Three main objects are included:

  • dpair

  • model

  • predictor

[3]:

# the result directory
came_resdir = Path("../_temp/('Baron_human', 'Baron_mouse')-(07-15 23.57.51)")

dpair, model = came.load_dpair_and_model(came_resdir)
predictor = came.Predictor.load(came_resdir / 'predictor.json')

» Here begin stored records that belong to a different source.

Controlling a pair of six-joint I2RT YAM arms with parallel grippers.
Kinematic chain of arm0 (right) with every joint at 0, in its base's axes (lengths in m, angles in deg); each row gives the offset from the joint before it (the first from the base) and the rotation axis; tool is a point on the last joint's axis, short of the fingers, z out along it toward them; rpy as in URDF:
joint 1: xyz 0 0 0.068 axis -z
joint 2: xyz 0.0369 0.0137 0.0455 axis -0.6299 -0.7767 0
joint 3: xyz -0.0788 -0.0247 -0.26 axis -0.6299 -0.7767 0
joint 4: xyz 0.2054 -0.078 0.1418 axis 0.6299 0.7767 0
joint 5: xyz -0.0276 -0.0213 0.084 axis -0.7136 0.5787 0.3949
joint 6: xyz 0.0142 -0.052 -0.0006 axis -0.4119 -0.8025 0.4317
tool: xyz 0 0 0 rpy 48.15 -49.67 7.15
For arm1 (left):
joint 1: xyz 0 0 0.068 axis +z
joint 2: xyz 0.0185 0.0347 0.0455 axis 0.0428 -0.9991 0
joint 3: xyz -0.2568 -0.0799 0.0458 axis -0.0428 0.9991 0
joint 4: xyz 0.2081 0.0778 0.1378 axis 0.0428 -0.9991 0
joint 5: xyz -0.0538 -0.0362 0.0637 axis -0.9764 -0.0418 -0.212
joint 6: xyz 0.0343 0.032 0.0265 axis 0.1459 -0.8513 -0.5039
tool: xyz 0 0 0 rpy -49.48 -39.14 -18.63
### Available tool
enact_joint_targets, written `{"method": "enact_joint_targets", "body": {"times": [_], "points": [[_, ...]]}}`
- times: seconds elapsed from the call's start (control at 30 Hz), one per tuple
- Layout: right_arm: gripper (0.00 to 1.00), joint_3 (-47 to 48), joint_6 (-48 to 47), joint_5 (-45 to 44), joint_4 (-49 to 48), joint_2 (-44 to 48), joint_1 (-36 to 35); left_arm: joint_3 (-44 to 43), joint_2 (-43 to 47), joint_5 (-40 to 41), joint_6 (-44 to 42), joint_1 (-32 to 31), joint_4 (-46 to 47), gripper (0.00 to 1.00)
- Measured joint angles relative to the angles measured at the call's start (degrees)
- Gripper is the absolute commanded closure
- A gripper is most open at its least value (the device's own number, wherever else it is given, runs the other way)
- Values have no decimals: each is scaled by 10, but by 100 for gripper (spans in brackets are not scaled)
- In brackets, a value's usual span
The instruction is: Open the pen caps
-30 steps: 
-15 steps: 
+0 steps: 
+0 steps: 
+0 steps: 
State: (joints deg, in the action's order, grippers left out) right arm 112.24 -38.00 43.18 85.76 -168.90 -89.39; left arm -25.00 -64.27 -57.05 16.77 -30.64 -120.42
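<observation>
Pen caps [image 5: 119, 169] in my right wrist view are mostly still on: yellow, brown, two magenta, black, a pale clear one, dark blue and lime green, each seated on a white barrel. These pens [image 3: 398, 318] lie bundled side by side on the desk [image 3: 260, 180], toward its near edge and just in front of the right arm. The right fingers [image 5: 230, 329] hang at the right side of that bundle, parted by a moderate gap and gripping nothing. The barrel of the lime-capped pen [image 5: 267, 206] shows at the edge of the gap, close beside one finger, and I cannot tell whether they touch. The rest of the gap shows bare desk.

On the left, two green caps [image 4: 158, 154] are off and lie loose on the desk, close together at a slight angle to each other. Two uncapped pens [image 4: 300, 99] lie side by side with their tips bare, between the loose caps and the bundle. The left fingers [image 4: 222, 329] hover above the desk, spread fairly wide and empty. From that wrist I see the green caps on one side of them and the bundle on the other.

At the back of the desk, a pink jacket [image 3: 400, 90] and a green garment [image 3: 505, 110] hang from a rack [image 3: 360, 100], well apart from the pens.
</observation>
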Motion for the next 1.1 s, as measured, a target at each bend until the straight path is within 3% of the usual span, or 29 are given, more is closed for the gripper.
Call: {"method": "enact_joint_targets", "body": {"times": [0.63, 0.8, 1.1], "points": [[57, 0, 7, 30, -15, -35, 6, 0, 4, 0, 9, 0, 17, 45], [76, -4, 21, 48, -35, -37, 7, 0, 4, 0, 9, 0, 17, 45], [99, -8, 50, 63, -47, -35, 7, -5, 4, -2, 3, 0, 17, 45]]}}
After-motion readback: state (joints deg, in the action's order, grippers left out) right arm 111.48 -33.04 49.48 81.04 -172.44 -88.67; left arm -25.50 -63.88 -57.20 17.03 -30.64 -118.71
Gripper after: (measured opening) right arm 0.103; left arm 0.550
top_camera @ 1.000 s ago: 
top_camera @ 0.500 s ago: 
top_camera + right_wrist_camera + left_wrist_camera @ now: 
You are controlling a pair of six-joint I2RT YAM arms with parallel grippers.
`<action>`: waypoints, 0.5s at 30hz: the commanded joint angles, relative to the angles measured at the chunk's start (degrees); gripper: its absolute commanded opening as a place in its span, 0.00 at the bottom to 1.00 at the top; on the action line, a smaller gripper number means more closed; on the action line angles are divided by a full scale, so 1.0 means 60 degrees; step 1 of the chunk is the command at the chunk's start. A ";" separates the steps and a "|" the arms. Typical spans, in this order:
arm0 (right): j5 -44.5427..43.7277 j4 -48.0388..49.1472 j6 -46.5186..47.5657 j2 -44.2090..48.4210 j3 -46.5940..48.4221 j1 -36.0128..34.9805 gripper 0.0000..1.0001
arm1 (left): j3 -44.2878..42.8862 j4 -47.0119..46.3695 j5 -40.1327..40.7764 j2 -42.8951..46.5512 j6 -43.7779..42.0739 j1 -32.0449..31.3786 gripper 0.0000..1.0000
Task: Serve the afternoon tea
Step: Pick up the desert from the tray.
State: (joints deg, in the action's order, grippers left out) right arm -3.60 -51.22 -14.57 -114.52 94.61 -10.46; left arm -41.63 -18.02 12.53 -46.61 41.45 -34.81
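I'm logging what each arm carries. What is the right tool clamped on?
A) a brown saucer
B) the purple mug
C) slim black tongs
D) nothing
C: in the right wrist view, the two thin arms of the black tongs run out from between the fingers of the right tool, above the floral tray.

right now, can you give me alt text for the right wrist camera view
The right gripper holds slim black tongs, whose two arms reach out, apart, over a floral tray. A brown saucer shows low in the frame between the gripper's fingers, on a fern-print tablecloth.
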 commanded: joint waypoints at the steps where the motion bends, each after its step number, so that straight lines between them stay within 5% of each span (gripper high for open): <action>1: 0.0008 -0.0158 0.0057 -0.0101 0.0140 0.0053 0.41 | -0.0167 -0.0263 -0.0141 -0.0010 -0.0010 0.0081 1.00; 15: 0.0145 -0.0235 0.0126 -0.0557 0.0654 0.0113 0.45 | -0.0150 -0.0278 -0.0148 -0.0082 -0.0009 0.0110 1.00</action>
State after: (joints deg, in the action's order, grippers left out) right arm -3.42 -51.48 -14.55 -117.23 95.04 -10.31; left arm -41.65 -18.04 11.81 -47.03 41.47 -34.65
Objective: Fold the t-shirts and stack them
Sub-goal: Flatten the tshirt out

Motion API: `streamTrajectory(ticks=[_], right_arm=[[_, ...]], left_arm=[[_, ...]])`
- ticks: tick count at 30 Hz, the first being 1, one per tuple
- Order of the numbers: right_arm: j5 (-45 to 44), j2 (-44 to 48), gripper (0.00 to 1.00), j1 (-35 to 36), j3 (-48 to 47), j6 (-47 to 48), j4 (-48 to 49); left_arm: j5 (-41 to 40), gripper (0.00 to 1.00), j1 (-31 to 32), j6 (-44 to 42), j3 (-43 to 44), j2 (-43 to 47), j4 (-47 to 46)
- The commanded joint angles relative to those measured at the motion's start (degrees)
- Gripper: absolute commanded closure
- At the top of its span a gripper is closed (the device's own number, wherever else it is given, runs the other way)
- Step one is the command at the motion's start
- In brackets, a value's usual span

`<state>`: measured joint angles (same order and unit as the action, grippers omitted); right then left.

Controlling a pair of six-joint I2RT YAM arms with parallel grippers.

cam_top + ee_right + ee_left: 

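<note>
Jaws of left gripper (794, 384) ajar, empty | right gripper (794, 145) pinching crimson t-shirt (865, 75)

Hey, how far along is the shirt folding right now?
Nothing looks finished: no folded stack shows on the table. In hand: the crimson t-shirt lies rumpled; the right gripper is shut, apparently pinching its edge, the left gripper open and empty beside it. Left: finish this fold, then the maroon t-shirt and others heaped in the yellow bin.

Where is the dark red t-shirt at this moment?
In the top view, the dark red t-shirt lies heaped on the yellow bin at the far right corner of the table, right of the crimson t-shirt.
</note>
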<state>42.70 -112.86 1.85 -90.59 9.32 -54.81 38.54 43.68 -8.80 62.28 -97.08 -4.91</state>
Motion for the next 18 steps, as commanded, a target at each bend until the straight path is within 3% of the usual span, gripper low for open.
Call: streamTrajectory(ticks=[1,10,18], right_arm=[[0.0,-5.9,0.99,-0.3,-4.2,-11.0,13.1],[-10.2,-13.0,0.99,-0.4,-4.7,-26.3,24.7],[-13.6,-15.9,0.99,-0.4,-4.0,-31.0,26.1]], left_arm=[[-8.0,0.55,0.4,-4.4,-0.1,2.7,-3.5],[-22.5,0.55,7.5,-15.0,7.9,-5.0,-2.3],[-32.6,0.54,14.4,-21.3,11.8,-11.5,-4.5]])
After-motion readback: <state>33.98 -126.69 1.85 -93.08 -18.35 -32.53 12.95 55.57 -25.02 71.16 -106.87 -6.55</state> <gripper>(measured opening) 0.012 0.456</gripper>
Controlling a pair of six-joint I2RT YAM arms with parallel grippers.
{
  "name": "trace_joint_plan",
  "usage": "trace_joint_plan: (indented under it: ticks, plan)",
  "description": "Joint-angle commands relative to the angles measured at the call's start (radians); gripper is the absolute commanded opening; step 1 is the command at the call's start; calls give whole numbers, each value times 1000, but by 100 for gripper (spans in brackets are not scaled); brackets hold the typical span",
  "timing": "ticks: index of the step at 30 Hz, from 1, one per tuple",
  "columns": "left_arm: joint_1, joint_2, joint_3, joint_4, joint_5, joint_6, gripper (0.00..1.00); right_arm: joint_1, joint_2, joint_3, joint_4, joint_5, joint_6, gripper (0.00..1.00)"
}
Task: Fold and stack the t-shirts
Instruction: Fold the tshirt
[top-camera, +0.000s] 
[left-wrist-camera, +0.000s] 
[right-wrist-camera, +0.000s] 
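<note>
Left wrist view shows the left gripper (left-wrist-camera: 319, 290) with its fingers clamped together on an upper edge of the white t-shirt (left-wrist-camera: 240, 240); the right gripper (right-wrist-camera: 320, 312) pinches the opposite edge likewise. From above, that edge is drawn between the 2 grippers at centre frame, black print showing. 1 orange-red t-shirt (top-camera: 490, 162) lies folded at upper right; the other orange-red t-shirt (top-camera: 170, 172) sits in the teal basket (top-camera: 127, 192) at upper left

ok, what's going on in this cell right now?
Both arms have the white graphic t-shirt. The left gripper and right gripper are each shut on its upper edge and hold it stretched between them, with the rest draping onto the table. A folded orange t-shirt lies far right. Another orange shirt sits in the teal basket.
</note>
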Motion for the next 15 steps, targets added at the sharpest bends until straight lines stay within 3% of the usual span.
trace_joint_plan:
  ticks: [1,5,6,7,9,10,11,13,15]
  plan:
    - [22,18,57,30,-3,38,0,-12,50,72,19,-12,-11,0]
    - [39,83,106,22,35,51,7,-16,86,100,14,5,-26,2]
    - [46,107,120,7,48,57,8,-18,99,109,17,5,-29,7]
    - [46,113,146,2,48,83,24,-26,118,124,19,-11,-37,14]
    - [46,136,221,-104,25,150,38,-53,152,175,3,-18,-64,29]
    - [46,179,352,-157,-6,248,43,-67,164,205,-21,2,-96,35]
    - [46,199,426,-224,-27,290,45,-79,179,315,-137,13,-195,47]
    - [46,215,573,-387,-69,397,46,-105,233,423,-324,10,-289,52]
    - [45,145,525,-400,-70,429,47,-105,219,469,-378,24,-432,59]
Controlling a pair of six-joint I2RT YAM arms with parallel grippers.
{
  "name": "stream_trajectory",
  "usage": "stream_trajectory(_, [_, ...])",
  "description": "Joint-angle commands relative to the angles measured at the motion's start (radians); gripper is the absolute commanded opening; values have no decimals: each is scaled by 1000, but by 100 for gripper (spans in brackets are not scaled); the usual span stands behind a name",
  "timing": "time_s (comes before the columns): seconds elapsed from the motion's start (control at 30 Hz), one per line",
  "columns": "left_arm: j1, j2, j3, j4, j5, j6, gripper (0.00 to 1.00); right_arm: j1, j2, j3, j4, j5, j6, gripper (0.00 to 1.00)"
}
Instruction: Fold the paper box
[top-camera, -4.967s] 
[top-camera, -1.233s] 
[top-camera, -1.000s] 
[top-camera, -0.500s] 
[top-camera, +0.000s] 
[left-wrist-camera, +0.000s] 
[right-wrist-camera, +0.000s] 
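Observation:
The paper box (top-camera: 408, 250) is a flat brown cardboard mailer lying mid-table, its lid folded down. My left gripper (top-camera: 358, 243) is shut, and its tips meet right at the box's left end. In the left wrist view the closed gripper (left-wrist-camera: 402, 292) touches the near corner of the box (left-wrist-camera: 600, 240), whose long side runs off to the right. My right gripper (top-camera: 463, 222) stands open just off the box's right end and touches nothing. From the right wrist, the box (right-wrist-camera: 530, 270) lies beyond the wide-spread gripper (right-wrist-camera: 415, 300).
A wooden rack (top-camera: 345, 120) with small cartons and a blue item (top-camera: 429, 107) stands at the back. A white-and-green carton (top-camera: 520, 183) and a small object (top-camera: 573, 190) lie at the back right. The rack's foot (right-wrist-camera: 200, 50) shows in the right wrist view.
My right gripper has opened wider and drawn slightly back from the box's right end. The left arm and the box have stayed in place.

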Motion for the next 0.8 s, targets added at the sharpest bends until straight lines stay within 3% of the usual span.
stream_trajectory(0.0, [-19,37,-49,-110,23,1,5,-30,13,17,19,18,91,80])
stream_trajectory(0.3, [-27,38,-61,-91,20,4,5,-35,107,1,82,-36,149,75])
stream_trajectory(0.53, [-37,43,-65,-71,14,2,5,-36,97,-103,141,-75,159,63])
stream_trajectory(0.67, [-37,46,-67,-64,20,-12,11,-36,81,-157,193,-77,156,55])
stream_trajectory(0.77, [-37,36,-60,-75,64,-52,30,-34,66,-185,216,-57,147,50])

[*] Setting dataset names:
        0-->Baron_human
        1-->Baron_mouse
[*] Setting aligned features for observation nodes (self._features)
[*] Setting un-aligned features (`self._ov_adjs`) for making links connecting observation and variable nodes
[*] Setting adjacent matrix connecting variables from these 2 datasets (`self._vv_adj`)
Index(['cell_ontology_class', 'cell_ontology_id', 'cell_type1', 'dataset_name',
       'donor', 'latent_1', 'latent_10', 'latent_2', 'latent_3', 'latent_4',
       'latent_5', 'latent_6', 'latent_7', 'latent_8', 'latent_9', 'library',
       'organ', 'organism', 'platform', 'tSNE1', 'tSNE2'],
      dtype='object')
Index(['cell_ontology_class', 'cell_ontology_id', 'cell_type1', 'dataset_name',
       'donor', 'latent_1', 'latent_10', 'latent_2', 'latent_3', 'latent_4',
       'latent_5', 'latent_6', 'latent_7', 'latent_8', 'latent_9', 'library',
       'organ', 'organism', 'platform', 'tSNE1', 'tSNE2', 'clust_lbs'],
      dtype='object')
-------------------- Summary of the DGL-Heterograph --------------------
Graph(num_nodes={'cell': 4028, 'gene': 6556},
      num_edges={('cell', 'express', 'gene'): 1513823, ('cell', 'self_loop_cell', 'cell'): 4028, ('cell', 'similar_to', 'cell'): 25908, ('gene', 'expressed_by', 'cell'): 1513823, ('gene', 'homolog_with', 'gene'): 12462},
      metagraph=[('cell', 'gene', 'express'), ('cell', 'cell', 'self_loop_cell'), ('cell', 'cell', 'similar_to'), ('gene', 'cell', 'expressed_by'), ('gene', 'gene', 'homolog_with')])
second-order connection: False
self-loops for observation-nodes: True
self-loops for variable-nodes: True

Common variables that can be used in the downstream analysis

Including:

  • The model inputs

    • the feature dict

    • the cell-gene heterogrnrous graph

  • reference and query sample-ids

  • reference classes (type space)

[4]:

# the feature dict
feat_dict = dpair.get_feature_dict(scale=True)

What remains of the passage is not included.